AJA Video Keeps the Ball Rolling for Timeline Television
September 17, 2009

AJA Video Keeps the Ball Rolling for Timeline Television

Amsterdam, Netherlands - AJA Video Systems, a manufacturer of professional video interface and
conversion solutions, announced that its KONA 3 video capture and playback cards and FS1 frame syncs are in use by UK broadcast systems provider Timeline Television, via AJA reseller Jigsaw Systems Ltd., to enable HD and SD broadcasts of outdoor sports and news events. KONA 3 is AJA's uncompressed capture card for SD, HD, and Dual Link 4:4:4 HD for Apple Mac Pro systems, and the FS1 is a universal HD and SD, video, and audio frame synchronizer and converter supporting virtually any input or output format.
Timeline Television Ltd., based in London's Ealing Studios, was founded in 2007 by a group of broadcasting industry veterans that includes Timeline managing director Dan McDonnell, who was previously with the BBC for over 17 years.

Recent Timeline projects employing AJA tools include the 2009 Wimbledon Tennis and British Golf Open Championships for the BBC, as well as the July 2008 Dubai launch of the legendary RMS Queen Elizabeth II (QEII) cruise liner as a floating luxury hotel.

Timeline's head of postproduction, Charlie Tear, commented that 2009 marked the first year that multiple broadcasters were able to work off of a single shared EVS IPDirector system in HD at Wimbledon: "Both KONA and the FS1 came into play at Wimbledon, as they do on virtually all of our projects. We had eight FCP edit suites set up with KONA 3 cards for ingest and playback, and used 10 FS1s for de-embedding audio and to make conversions from HD to SD. The KONA cards play well with the EVS servers and make ingest and publishing media from system to system effortless."
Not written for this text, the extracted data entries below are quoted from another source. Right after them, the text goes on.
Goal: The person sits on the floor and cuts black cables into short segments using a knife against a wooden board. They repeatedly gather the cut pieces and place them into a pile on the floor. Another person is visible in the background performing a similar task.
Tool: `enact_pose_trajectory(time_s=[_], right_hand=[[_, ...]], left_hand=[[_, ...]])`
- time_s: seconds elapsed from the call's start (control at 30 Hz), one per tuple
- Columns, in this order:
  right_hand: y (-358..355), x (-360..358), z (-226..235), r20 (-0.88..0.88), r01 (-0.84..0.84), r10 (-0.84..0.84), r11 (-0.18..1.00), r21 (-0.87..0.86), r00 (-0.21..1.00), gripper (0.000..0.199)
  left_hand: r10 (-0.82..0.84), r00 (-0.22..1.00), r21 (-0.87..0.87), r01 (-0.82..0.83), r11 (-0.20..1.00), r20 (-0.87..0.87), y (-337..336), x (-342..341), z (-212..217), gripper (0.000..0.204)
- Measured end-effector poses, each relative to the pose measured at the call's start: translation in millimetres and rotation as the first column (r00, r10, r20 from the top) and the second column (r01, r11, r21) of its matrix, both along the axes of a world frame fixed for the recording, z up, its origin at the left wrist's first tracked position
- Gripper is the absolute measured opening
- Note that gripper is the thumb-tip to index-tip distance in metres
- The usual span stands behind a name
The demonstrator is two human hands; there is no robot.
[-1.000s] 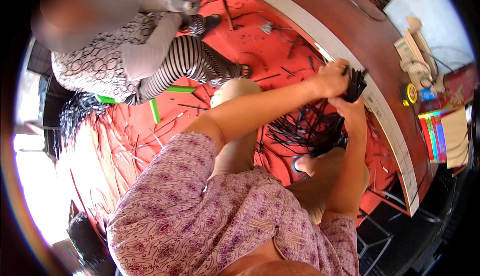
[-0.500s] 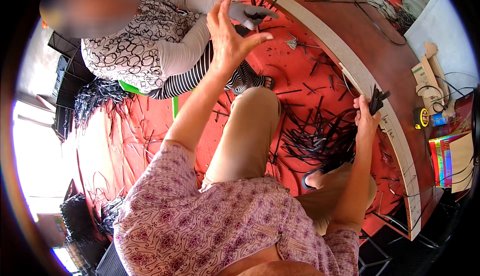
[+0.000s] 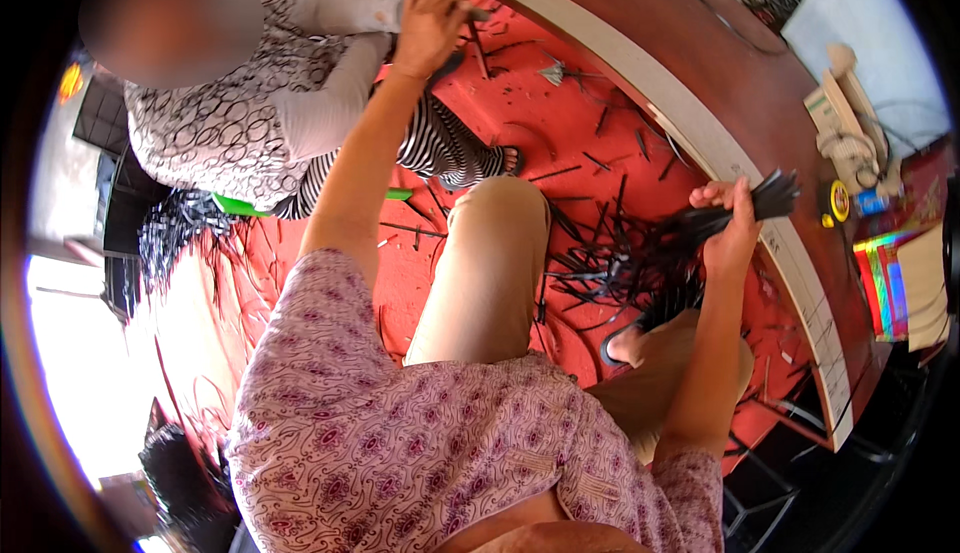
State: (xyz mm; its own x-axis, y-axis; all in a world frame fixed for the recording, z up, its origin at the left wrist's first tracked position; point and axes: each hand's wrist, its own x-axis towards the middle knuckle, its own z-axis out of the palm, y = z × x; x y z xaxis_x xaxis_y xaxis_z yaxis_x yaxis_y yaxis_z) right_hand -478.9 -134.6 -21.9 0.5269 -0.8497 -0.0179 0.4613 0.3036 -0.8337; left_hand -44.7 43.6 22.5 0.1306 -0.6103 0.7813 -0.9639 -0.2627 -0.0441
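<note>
My right hand is closed around a bundle of black strips, held over the long pale board at the table's curved edge. Cut ends stick out to the right of the fist, and long loose tails trail down to the left. My left hand reaches out to the upper left, its fingers curled, beside a co-worker's grey sleeve. A short dark piece shows just past those fingertips. What my left fingers hold is hidden, and the co-worker's hand is largely covered by mine.
A pale board runs along the brown table. On the table are a yellow tape measure, torn cardboard and shiny coloured packaging. Strip scraps lie across the red floor. The co-worker sits at upper left near a black strip heap.
My left hand has gone from spread to curled and moved slightly left, over the co-worker's hand. The bundle in my right hand has been drawn up, with more of its length showing.
</note>
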Motion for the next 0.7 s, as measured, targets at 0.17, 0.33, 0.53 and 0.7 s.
enact_pose_trajectory(time_s=[0.17, 0.33, 0.53, 0.7], right_hand=[[-19.5, -35.6, 5.0, 0.159, -0.021, 0.007, 0.996, 0.083, 0.987, 0.041], [-28.8, -65.6, 4.7, 0.084, 0.253, -0.266, 0.956, 0.146, 0.960, 0.042], [-33.9, -78.5, 4.8, 0.073, 0.352, -0.367, 0.922, 0.160, 0.927, 0.042], [-34.9, -90.5, 7.6, 0.081, 0.380, -0.398, 0.907, 0.179, 0.914, 0.042]], left_hand=[[-0.169, 0.700, -0.062, 0.175, 0.983, -0.694, -0.8, -58.0, 22.2, 0.055], [0.021, 0.746, 0.238, 0.185, 0.954, -0.665, -43.1, -153.8, 28.6, 0.048], [-0.428, 0.890, 0.412, 0.454, 0.790, -0.160, -79.7, -290.5, -6.7, 0.025], [-0.149, 0.875, 0.637, 0.443, 0.631, -0.460, -104.8, -353.7, -40.9, 0.034]])
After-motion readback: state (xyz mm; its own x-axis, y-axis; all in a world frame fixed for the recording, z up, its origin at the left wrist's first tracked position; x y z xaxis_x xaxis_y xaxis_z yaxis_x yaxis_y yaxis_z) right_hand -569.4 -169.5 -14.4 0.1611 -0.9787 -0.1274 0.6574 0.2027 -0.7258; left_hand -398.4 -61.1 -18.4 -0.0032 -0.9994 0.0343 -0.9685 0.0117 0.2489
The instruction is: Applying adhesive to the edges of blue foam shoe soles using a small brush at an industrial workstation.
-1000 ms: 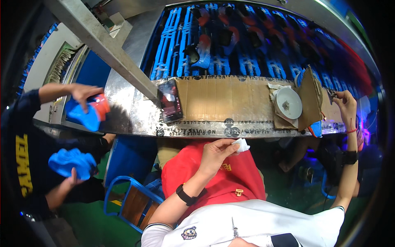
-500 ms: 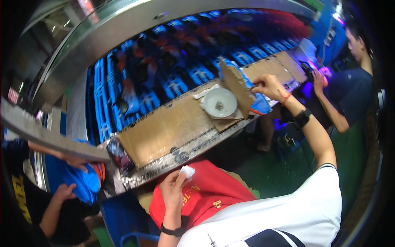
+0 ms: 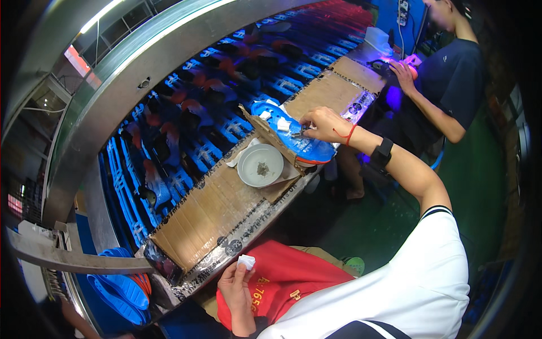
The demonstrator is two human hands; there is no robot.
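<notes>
Between the fingertips of my left hand (image 3: 236,291) is a small folded white cloth or paper (image 3: 247,261), held above the red apron on my lap. My right hand (image 3: 324,124) is pinched over a blue shoe sole (image 3: 313,148) with an orange edge; its fingers close on a small dark item that I cannot make out. White scraps (image 3: 283,124) lie on the sole. Beside it, an upright cardboard flap (image 3: 265,127) separates it from a pale round bowl (image 3: 261,176) with grey bits at its bottom.
A cardboard-covered ledge (image 3: 209,220) runs along a conveyor (image 3: 192,130) carrying several blue and dark pieces. Blue soles (image 3: 121,291) are stacked at the lower left, beside a metal bar (image 3: 84,255). A co-worker (image 3: 451,85) sits at the far right, hands on an orange item.
My view has swung, so the sole and its white scraps now show more fully beyond the flap. At left, the co-worker's hands have left the blue soles, which now lie stacked.
</notes>
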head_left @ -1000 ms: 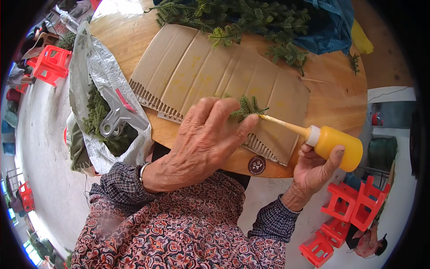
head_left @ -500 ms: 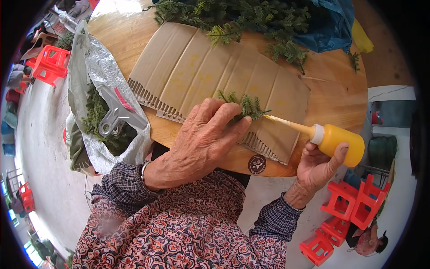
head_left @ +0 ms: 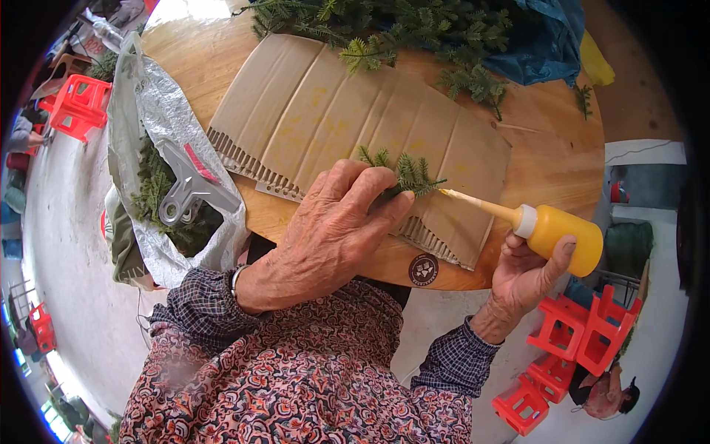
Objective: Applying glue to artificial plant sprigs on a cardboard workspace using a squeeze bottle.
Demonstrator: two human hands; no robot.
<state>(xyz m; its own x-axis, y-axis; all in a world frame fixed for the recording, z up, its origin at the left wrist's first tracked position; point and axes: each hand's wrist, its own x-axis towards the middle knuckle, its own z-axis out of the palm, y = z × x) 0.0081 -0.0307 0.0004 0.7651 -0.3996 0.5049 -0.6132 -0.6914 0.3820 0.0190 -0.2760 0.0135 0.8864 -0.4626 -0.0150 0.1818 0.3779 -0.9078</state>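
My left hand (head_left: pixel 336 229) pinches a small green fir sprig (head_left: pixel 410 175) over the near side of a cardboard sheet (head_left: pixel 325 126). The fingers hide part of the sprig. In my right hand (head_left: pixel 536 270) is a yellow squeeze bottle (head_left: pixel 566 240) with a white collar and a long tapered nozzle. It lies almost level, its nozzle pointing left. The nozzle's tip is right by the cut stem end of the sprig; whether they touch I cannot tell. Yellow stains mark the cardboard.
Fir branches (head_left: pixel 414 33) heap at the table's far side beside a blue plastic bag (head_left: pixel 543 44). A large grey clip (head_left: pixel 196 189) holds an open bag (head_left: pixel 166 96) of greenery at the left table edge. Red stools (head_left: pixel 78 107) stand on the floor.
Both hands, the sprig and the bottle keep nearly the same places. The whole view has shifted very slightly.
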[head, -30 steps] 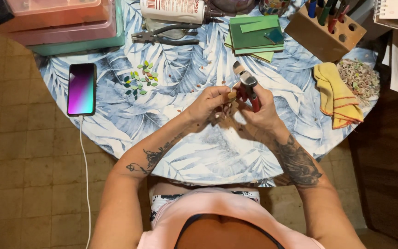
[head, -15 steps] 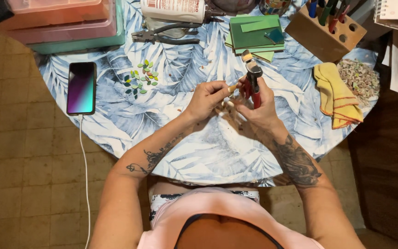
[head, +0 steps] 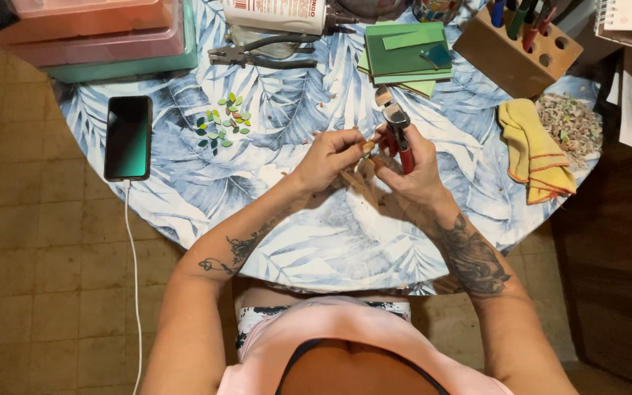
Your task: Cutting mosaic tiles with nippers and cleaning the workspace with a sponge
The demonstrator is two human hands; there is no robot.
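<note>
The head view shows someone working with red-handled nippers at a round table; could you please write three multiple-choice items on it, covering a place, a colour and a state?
1. Where does the phone lie?
A. At the table's left edge
B. Beside the yellow cloth
C. On the green tiles

2. What colour is the folded cloth at the right?
A. Blue
B. Yellow
C. White

3. What is the right hand doing?
A. Resting flat on the table
B. Holding a pen
C. Gripping the red-handled nippers

Answers:
1 A, the phone sits near the left rim of the table, its cable hanging down.
2 B, the cloth is yellow with orange edging.
3 C, the fingers close round the red handles, while the left hand pinches a small piece at the tool's head.
</note>
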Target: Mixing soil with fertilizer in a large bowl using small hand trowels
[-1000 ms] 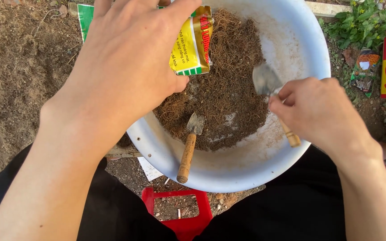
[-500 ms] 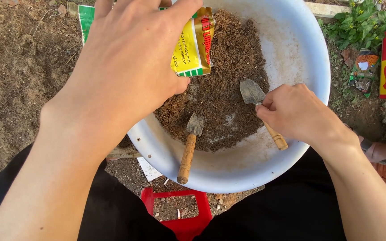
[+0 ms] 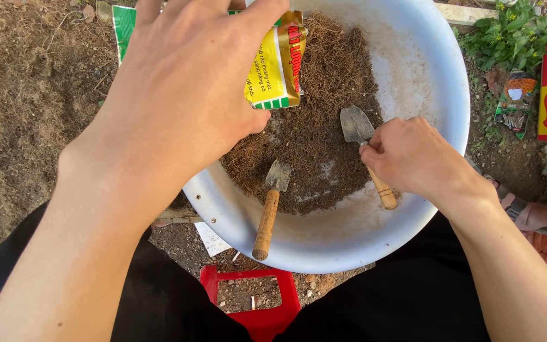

For the British Open, Timeline provided IMG, the BBC and The Golf Channel with both MCR and EVS server operations, both of which relied heavily on the FS1 frame syncs and KONA 3 video cards. "We had four edit suites outfitted with KONA 3 cards working in HD, and were handling all the
editing for the Golf Open Web site. It was a very high-pressure situation with hourly updates, interviews and more. We needed something that would be ready instantly and was one hundred percent reliable," McDonnell explains. "AJA FS1s were also used to embed several channels of international commentary to the outgoing satellite feeds, again without problems or complication."

For the Dubai launch of the QEII, Timeline once again provided MCR and server operations. Footage at the event was captured in high definition, but many broadcasters were still required to deliver in SD. Timeline set up two Final Cut Pro edit suites outfitted with KONA 3 cards, and once again relied on the FSI frame syncs for embedding and de-embedding audio and converting the broadcast signal from HD to SD.

"We use AJA cards because they give us the best quality," Tear concludes. "And the FS1 offers just as many features as other solutions that cost much more. In terms of broadcast infrastructure, AJA tools are very reasonably priced for the features they provide and we've found them to be very reliable. We wouldn't use them if it was any other way."